Start of Block
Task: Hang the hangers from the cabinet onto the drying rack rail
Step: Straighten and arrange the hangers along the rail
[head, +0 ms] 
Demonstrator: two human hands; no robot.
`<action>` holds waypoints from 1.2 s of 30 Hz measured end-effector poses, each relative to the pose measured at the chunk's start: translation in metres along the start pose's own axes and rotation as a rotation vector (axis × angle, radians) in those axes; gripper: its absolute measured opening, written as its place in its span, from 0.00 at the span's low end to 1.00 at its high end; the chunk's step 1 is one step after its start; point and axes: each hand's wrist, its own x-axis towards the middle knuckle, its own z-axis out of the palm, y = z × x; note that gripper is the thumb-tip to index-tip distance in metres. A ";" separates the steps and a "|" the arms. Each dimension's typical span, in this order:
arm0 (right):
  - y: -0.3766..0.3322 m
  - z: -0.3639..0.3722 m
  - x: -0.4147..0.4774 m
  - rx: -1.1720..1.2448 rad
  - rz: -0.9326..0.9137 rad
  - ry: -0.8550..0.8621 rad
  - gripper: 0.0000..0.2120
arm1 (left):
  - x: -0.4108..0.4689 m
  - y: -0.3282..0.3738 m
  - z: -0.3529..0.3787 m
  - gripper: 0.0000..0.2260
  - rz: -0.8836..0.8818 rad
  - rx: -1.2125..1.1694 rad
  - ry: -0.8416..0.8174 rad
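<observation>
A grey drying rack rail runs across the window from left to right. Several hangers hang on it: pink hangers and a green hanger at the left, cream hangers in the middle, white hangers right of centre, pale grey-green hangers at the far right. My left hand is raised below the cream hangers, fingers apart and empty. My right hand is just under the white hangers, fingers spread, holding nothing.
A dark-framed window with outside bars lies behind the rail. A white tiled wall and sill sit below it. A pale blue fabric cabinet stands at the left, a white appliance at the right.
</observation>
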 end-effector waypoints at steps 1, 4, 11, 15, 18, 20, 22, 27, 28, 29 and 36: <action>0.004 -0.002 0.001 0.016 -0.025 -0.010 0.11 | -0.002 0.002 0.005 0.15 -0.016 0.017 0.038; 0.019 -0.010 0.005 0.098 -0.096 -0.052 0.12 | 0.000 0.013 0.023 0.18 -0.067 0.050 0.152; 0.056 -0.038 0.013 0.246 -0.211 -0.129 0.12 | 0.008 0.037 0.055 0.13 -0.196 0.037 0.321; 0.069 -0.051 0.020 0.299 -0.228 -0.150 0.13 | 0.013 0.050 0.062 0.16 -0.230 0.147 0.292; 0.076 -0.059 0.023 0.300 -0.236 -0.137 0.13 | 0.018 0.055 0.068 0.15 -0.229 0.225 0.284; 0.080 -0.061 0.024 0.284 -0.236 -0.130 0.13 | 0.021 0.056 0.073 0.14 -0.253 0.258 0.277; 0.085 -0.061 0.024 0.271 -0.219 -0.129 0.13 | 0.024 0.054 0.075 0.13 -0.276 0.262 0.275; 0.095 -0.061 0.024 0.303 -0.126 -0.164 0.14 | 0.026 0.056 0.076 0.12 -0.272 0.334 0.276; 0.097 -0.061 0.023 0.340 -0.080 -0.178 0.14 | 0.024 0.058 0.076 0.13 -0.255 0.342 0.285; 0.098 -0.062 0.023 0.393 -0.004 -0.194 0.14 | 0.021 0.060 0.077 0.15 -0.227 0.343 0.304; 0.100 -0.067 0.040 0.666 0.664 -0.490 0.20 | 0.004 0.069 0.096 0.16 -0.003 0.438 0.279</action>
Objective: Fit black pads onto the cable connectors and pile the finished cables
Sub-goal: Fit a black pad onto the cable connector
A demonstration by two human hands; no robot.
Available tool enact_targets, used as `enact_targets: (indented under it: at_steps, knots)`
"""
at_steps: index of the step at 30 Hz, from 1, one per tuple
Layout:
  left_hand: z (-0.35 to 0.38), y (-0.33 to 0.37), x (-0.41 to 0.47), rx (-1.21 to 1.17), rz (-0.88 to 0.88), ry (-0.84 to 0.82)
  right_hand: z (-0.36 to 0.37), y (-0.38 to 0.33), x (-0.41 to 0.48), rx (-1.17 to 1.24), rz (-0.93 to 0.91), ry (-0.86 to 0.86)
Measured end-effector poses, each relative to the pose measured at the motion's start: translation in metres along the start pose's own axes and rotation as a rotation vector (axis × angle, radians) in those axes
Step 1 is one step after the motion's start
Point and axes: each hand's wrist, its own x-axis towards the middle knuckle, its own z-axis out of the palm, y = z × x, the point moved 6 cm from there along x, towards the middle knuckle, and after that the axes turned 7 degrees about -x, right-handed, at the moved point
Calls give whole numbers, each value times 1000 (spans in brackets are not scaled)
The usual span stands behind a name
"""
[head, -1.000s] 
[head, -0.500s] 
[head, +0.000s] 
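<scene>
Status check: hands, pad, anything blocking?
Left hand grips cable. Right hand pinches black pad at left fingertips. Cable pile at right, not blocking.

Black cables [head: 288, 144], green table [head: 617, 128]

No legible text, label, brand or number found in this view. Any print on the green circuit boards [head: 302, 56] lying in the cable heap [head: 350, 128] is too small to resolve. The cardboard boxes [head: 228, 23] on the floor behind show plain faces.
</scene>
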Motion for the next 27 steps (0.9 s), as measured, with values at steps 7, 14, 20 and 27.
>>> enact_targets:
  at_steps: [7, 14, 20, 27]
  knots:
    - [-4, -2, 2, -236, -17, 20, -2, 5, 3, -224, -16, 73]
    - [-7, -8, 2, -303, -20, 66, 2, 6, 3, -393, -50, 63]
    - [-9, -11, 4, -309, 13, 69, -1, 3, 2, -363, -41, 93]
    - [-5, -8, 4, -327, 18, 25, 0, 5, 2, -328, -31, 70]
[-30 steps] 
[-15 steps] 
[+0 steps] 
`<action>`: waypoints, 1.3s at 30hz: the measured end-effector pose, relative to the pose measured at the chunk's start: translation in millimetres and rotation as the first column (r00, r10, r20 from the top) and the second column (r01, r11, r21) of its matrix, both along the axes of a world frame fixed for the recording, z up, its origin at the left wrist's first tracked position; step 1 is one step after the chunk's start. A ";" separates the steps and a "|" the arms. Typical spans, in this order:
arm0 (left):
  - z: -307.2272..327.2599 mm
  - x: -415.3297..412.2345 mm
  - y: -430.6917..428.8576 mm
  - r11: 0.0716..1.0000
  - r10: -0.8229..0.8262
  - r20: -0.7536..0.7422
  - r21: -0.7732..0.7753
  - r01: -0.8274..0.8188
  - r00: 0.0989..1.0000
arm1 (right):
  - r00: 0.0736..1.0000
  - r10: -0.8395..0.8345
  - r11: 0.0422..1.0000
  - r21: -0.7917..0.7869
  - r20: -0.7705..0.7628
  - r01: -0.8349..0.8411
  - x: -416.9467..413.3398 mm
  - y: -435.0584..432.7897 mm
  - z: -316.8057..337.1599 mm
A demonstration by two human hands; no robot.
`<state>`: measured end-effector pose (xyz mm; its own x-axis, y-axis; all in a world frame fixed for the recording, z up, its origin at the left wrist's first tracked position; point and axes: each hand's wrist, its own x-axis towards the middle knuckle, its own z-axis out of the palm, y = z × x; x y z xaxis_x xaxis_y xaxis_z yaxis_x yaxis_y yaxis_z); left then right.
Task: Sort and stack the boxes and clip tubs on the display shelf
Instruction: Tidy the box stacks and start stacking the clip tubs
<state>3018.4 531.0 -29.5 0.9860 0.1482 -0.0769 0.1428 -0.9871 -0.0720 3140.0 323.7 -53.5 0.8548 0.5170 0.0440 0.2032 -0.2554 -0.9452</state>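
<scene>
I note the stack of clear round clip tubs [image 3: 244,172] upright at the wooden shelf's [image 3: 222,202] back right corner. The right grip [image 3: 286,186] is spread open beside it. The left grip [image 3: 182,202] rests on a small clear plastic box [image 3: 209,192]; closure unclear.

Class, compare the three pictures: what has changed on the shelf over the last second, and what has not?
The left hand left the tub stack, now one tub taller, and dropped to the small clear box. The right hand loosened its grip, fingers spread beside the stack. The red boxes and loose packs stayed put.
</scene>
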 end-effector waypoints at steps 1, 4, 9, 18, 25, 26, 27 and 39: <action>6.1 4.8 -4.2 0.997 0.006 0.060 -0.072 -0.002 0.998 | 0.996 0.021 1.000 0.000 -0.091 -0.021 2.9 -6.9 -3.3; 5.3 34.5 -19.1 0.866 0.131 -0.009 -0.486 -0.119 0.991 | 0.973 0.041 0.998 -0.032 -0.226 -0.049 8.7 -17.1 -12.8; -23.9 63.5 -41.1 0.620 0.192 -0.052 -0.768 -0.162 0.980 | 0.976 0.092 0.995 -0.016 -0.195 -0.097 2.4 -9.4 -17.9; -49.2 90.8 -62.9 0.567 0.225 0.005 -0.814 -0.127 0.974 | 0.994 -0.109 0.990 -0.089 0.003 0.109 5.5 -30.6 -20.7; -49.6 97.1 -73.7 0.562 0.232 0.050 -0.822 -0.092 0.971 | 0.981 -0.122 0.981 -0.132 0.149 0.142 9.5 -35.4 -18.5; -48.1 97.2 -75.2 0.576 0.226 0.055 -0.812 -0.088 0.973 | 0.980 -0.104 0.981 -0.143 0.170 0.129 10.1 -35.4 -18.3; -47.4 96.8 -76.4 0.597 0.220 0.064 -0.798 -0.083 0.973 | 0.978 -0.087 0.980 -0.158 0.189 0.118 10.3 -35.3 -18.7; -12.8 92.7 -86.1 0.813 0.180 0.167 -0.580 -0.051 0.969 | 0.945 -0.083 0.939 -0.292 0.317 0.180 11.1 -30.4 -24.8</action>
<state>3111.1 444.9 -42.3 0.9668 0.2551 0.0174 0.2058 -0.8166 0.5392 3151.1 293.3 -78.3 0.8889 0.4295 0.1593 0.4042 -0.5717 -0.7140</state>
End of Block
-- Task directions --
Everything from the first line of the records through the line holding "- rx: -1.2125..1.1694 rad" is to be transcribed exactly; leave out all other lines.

-- Output below --
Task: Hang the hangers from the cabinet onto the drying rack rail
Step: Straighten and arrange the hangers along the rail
[head, +0 ms] 
Demonstrator: two human hands; no robot.
`<action>` holds waypoints from 1.2 s of 30 Hz measured end-effector poses, each relative to the pose measured at the chunk's start: translation in metres along the start pose's own axes and rotation as a rotation vector (axis × angle, radians) in those axes; gripper: its absolute measured opening, written as its place in its span, from 0.00 at the span's low end to 1.00 at its high end; the chunk's step 1 is one step after its start; point and axes: each hand's wrist, its own x-axis towards the middle knuckle, its own z-axis out of the palm, y = z × x; note that gripper is the thumb-tip to index-tip distance in metres. A ";" separates the steps and a "|" the arms. Each dimension's typical span, in this order:
arm0 (right):
  - y: -0.3766..0.3322 m
  - z: -0.3639..0.3722 m
  - x: -0.4147..0.4774 m
  - rx: -1.1720..1.2448 rad
  - rz: -0.9326..0.9137 rad
  - ry: -0.8550..0.8621 rad
  - gripper: 0.0000..0.2120
arm1 (left):
  - x: -0.4108..0.4689 m
  - y: -0.3282..0.3738 m
  - z: -0.3529..0.3787 m
  - gripper: 0.0000..0.2260
  - rz: -0.8836..0.8818 rad
  - rx: -1.2125..1.1694 rad

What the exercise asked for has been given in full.